Try it =>
Could you restate the data word for word and drop the pictures?

Data below =>
+++
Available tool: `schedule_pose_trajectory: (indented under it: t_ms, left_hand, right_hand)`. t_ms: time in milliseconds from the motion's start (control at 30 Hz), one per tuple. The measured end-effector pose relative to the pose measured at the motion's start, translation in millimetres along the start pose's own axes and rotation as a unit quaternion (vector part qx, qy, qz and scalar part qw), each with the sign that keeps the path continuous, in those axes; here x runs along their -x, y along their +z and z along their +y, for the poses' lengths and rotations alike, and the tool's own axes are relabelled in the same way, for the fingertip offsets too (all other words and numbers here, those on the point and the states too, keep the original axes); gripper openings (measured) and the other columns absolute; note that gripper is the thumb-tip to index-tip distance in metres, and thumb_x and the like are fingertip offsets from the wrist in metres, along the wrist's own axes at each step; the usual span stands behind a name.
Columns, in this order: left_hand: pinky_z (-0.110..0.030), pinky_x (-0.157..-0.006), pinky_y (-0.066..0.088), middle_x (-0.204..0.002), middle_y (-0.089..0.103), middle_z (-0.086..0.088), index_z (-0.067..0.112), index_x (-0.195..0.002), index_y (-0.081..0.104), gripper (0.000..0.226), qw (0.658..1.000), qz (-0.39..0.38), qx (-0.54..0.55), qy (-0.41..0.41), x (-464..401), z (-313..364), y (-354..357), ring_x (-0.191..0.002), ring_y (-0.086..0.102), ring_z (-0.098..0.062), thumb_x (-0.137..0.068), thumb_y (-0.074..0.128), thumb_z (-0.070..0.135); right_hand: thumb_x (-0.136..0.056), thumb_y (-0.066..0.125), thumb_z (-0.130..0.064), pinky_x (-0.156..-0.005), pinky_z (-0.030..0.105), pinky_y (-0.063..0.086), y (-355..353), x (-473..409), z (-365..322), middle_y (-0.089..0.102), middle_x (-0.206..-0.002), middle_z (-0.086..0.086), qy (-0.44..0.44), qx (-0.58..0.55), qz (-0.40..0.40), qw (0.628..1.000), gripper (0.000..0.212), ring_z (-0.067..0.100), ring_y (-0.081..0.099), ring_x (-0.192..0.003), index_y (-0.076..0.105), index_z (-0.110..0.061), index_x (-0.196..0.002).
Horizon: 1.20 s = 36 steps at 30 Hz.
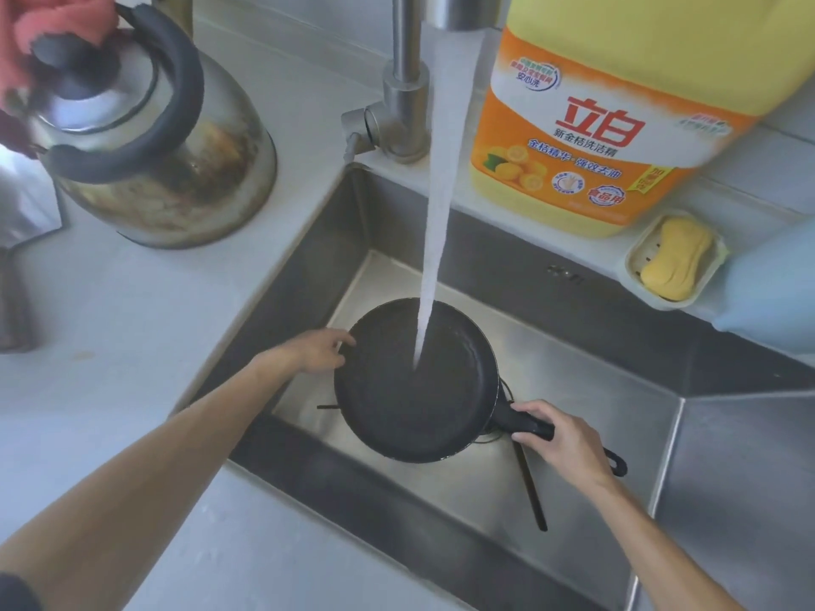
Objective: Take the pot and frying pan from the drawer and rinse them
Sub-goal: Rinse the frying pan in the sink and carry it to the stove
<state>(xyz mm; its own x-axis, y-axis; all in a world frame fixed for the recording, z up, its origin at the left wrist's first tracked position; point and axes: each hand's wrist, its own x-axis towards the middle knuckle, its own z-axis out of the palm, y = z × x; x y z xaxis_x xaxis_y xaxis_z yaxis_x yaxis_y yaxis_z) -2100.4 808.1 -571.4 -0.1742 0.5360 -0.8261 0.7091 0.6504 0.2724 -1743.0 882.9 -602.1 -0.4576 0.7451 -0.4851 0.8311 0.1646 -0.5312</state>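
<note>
A black frying pan (397, 399) is held level inside the steel sink (608, 390), under a stream of water (434, 258) that falls from the faucet (408, 77) onto its inner surface. My right hand (558, 438) grips the pan's black handle at the lower right. My left hand (319, 350) rests against the pan's left rim with fingers spread along the edge. No pot is in view.
A stained steel kettle (167, 143) with a black handle stands on the counter at upper left. A large yellow detergent bottle (617, 108) and a soap dish with yellow soap (674, 262) sit behind the sink. Dark chopsticks (531, 491) lie on the sink floor.
</note>
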Motion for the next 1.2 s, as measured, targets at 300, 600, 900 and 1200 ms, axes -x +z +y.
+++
Written response =>
Available tool: `schedule_pose_trajectory: (indented under it: t_ms, left_hand, right_hand)`. t_ms: time in milliseconds from the motion's start (control at 30 Hz), one per tuple. The measured end-effector pose relative to the pose measured at the motion's start, translation in millimetres along the start pose's own axes and rotation as a unit quaternion (vector part qx, qy, qz and scalar part qw), each with the sign that keeps the path continuous, in those axes; here x runs along their -x, y along their +z and z along their +y, for the poses' lengths and rotations alike, and the tool's own axes are relabelled in the same way, for the fingertip offsets too (all other words and numbers here, those on the point and the states too, keep the original axes); gripper openings (measured) and the other columns absolute; note that gripper is the thumb-tip to index-tip distance in metres, and thumb_x and the like are fingertip offsets from the wrist in metres, along the wrist's own axes at each step; the usual span stands behind a name.
Columns, in this order: left_hand: pinky_z (-0.110..0.030), pinky_x (-0.157..-0.006), pinky_y (-0.066..0.088), middle_x (-0.204..0.002), middle_y (-0.089..0.103), middle_z (-0.086..0.088), index_z (-0.067..0.112), index_x (-0.195..0.002), index_y (-0.081..0.104), gripper (0.000..0.226), qw (0.658..1.000), qz (-0.39..0.38), qx (-0.54..0.55), qy (-0.41..0.41), x (-464..401), z (-313..364), y (-354..357), ring_x (-0.191..0.002), ring_y (-0.086..0.102), ring_z (-0.098..0.062), thumb_x (-0.137..0.068), thumb_y (-0.074..0.128), thumb_z (-0.070..0.135); right_hand: thumb_x (-0.136..0.056), thumb_y (-0.066..0.125), thumb_z (-0.130..0.064), pinky_x (-0.156..-0.005), pinky_z (-0.030..0.105), pinky_y (-0.063..0.086), y (-355..353), x (-473..409), z (-365..322), middle_y (-0.089..0.102), middle_x (-0.206..-0.002), middle_z (-0.086..0.086), qy (-0.44..0.44), qx (-0.58..0.55), qz (-0.40..0.40), qw (0.628..1.000), gripper (0.000..0.212), ring_z (-0.067..0.100), ring_y (-0.081..0.099), ring_x (-0.192..0.003), index_y (-0.076..0.105), index_z (-0.110..0.061), index_x (-0.196..0.002).
Horizon: 1.20 s = 36 steps at 30 Hz.
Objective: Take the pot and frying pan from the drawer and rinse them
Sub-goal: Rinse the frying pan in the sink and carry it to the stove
<state>(xyz mm; its own x-axis, y-axis; all in a world frame fixed for the recording, z up, its origin at the left wrist's first tracked position; point and axes: each hand's wrist, its own x-axis towards the middle knuckle, its own z-axis out of the palm, y = z × x; x y z xaxis_x xaxis_y xaxis_z yaxis_x yaxis_y yaxis_z) -2100.4 808.1 -571.4 -0.1742 0.5360 -0.8261 0.7091 0.6504 0.2724 -1743.0 882.9 -602.1 -0.4576 0.7451 -0.4851 0.8311 0.1646 -0.5312</state>
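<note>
A black frying pan (397, 399) is held level inside the steel sink (608, 390), under a stream of water (434, 258) that falls from the faucet (408, 77) onto its inner surface. My right hand (558, 438) grips the pan's black handle at the lower right. My left hand (319, 350) rests against the pan's left rim with fingers spread along the edge. No pot is in view.
A stained steel kettle (167, 143) with a black handle stands on the counter at upper left. A large yellow detergent bottle (617, 108) and a soap dish with yellow soap (674, 262) sit behind the sink. Dark chopsticks (531, 491) lie on the sink floor.
</note>
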Motion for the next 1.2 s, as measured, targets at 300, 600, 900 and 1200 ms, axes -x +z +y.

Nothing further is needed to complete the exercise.